After nine months on the wait list, Caitlin Caspi was excited to finally send her daughter to the University of Minnesota Child Development Center in 2016. The location is convenient for both Caspi, an associate professor, and her husband, who works on campus.
But the University’s decision to close the center means Caspi’s family will begin the lengthy child care center application process again.
“It’s discouraging to think that we have to go back on wait lists and disrupt her care,” Caspi said of her daughter. “She’s the one whose life is going to be disrupted the most by this decision.”
Like Caspi, many parents are scrambling to find child care options after the University sent an email Jan. 22 alerting parents to its decision to close the 45-year-old Child Development Center in summer 2019. In response to widespread criticism, the University administration announced this week it would convene a child care advisory group and consider new child care options for the Twin Cities campus.
“I was stunned and deeply dismayed to learn about the Center’s closure in such an abrupt way,” Caspi said.
The CDC was founded in 1974 as a model demonstration and training site for early childhood development and currently cares for 140 children, ages 3 months to 5-and-a-half years old. Its reputation and location make it an attractive option, said Megan Kocher, a University science librarian whose daughter has attended the center for four years.
Kocher’s wife also works at the University, and the on-campus location means the family can commute together, she said. Plus, the flexibility and proximity make them more productive at work, she said.
The center will close in 18 months, which many parents say isn’t enough time to find comparable child care options. Many child care centers have two-year waitlists, Kocher said.

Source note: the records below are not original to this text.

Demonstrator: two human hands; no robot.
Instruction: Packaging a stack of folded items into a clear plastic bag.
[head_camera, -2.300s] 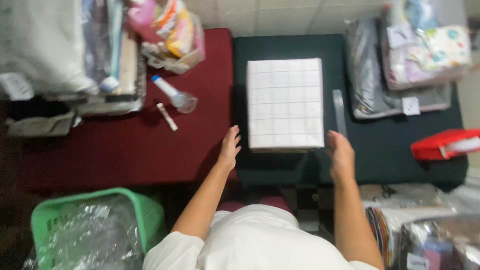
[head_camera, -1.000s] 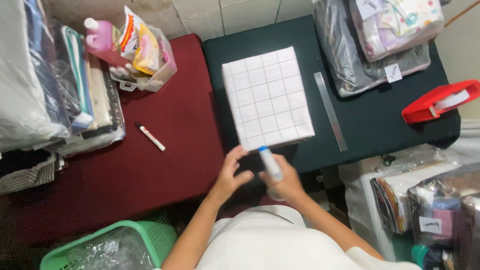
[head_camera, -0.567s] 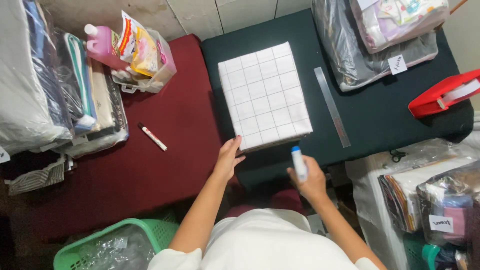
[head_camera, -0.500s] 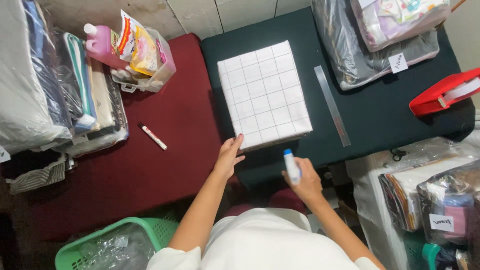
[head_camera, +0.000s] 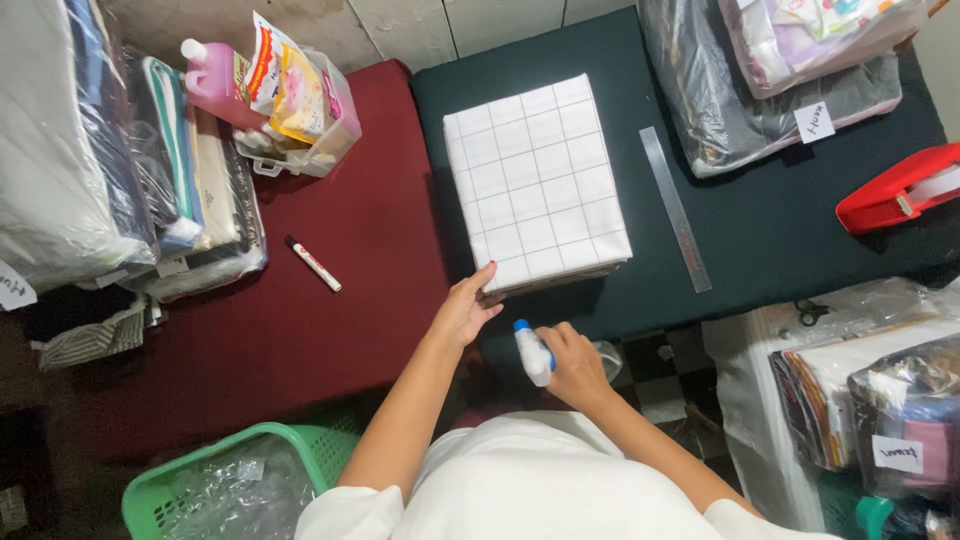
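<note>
Left hand (head_camera: 467, 310) rests open-fingered on the checked folded cloth's (head_camera: 537, 183) 7 o'clock corner, while right hand (head_camera: 577, 365) grips a small white bottle (head_camera: 531, 354)

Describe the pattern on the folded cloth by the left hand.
The folded cloth is white with a thin dark grid, clear in the head view.

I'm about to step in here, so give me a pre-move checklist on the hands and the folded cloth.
1. Left hand touching near corner of white checked folded cloth: ok.
2. Right hand gripping white bottle with blue cap: ok.
3. Bottle cap on: cannot tell.
4. Cloth lying flat and square on dark green table: ok.
5. Metal ruler apart from cloth: ok.
6. Marker away from both hands: ok.
</note>
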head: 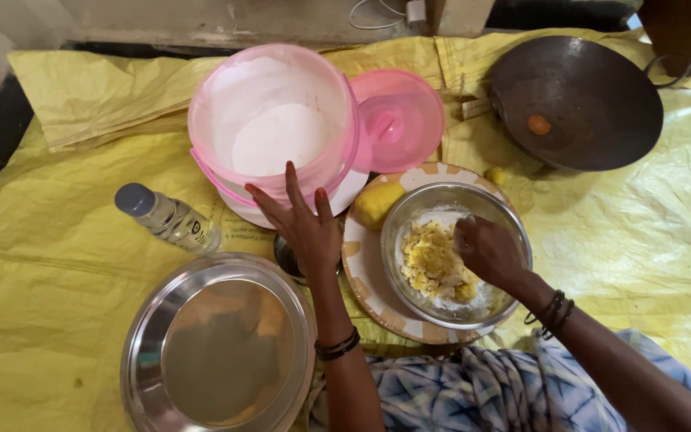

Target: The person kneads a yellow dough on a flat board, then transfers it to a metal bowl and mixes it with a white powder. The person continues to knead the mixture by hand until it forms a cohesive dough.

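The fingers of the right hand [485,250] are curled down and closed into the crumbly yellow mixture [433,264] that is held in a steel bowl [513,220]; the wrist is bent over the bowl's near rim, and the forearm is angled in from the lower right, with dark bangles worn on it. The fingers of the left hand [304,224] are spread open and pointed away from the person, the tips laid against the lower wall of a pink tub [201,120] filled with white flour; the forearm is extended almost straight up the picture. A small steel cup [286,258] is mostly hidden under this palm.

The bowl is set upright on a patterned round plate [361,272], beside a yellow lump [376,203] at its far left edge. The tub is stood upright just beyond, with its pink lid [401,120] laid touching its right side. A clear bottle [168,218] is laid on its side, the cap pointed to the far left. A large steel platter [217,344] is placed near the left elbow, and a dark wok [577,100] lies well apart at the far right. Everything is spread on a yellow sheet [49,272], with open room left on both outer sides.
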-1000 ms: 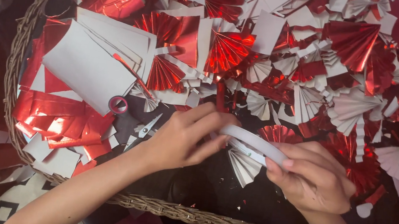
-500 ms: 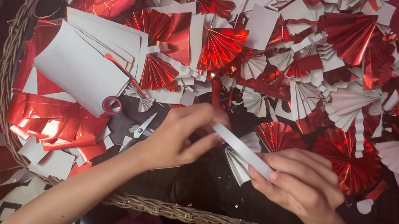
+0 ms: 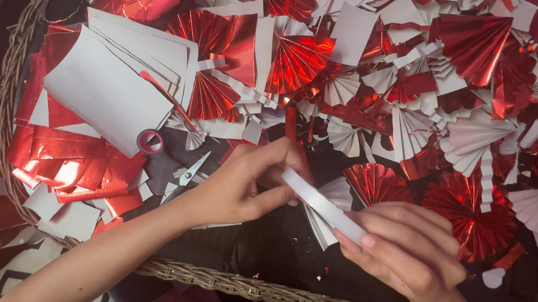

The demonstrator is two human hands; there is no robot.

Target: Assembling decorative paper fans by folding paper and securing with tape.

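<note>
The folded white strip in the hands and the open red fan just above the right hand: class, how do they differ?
The folded white strip is closed into a narrow bar; the red fan is spread open into a pleated half-round. The strip shows its white paper side; the fan shows shiny red foil. The strip is pinched between the left hand and the right hand; the fan lies loose in the wicker basket. Both are pleated paper.

Small scissors (image 3: 192, 170) and a red tape roll (image 3: 150, 141) lie just left of the grip. Red foil fans (image 3: 461, 214) spread right; white sheets (image 3: 107, 92) are stacked upper left.
</note>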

Infant care is more difficult to find and often involves even longer wait lists, said Tracy Twine, an associate professor whose son attends the CDC.
The closure will harm faculty productivity and morale, Caspi said.
“Last Thursday, I received a notification from the National Institutes of Health that I had received a $3.8 million grant… Rather than get to work, I spent my day researching childcare options and worrying,” she said. “Ultimately, this is going to have a negative impact on the University, and it’s not just about my family. It’s about the whole University community.”
Twine said parents are also upset with the University’s perceived lack of communication and transparency.
“Some administrators have lent a sympathetic ear, but no one has been able to offer … a serious indication that they are considering changing the decision,” Caspi said. “There’s no talk about whether or not this would happen in time for current parents to be part of the new facility.”
After the announcement, parents formed the Facebook group UMCDC Parents Organizing in order to facilitate conversation and action, she said.
Along with reaching out to University administrative leadership, parents have also contacted state legislators, Twine said. Rep. Ilhan Omar, DFL-Minneapolis, responded to the CDC's closure with a statement expressing her disappointment in the decision. In her statement, Omar also said that she will ask Rep. Bud Nornes, R-Fergus Falls, chair of the higher education committee, to hold hearings on the issue.
Karen Hanson, Executive Vice President and Provost, released a letter on Tuesday announcing she will work with the Faculty Consultative Committee and the Senate Consultative Committee to convene an advisory group, including “representation of the range of interested parties — including CDC staff and parents.”
Plus, a plan is in place to create a request for proposals to “consider new child care options for the Twin Cities campus,” since CEHD will no longer provide the service, the letter says.
Kocher said she wants the University to explore options for keeping the CDC open, employing its teachers and eventually expanding the Center to meet the University’s needs. Before announcing its closure, the Center had a wait list of about 200 children, she said.
“I’m skeptical that it can be so easily replaced or that parents can find a replacement,” Caspi said. “It’s much bigger than just single families complaining about their care being disrupted, and this really sends a strong message to faculty that are in critical stages of their family life and career.”